▸ **AVAILABLE DATA**
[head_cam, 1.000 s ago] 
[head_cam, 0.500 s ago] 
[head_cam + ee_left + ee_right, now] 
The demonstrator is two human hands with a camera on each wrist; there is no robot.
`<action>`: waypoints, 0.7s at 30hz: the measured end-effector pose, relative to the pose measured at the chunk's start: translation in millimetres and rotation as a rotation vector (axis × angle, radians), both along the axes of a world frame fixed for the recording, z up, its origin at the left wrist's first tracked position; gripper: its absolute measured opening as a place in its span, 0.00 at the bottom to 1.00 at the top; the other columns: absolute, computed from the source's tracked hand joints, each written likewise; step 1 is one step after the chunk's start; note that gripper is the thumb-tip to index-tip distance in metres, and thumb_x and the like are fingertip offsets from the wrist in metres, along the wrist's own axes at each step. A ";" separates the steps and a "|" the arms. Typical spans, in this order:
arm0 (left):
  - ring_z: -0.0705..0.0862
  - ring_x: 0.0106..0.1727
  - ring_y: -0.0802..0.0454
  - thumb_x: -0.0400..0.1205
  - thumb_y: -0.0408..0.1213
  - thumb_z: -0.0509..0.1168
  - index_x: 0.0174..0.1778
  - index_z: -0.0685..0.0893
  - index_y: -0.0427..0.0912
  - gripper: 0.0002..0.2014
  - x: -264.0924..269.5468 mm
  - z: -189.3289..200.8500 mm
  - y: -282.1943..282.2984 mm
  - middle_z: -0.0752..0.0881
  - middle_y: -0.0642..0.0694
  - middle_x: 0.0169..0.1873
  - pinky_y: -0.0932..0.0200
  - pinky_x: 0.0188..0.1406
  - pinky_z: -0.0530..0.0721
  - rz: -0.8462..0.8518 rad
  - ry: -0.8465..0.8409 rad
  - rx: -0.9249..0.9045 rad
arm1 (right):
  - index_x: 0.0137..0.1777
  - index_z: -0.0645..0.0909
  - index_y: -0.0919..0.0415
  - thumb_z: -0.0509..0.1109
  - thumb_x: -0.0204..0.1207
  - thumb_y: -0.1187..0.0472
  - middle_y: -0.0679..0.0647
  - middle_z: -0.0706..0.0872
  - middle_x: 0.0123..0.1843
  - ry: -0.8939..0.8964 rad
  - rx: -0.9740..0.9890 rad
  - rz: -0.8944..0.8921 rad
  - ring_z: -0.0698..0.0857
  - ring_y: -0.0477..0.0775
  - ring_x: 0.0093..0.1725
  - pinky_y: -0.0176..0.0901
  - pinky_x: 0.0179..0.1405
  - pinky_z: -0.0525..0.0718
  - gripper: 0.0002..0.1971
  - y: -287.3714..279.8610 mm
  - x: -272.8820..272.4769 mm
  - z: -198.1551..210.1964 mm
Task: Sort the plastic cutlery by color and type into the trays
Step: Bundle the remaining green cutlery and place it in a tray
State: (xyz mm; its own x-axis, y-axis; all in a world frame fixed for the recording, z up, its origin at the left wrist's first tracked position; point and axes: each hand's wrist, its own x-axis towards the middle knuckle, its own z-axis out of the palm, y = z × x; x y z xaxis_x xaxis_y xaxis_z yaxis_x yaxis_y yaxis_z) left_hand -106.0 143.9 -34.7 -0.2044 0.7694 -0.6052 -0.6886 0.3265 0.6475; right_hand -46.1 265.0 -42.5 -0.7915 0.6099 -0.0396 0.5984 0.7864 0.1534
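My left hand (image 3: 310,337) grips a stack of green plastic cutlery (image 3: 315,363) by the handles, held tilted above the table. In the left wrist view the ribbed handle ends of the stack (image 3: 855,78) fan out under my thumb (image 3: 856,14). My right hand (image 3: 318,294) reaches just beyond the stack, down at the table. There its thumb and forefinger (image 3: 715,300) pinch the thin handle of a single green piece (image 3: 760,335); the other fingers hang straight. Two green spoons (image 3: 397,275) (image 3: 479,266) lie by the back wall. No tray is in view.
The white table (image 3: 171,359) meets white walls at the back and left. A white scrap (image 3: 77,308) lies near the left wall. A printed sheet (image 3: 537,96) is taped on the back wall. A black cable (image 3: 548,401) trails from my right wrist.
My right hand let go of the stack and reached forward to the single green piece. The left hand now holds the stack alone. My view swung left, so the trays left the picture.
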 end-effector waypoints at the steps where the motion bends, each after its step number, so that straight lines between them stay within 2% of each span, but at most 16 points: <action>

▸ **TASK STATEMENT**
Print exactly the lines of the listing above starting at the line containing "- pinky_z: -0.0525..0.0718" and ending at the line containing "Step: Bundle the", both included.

▸ **THE ANSWER**
  - pinky_z: -0.0525..0.0718
  - gripper: 0.0002..0.1971
  - y: -287.3714..279.8610 mm
  - x: -272.8820..272.4769 mm
  - z: -198.1551..210.1964 mm
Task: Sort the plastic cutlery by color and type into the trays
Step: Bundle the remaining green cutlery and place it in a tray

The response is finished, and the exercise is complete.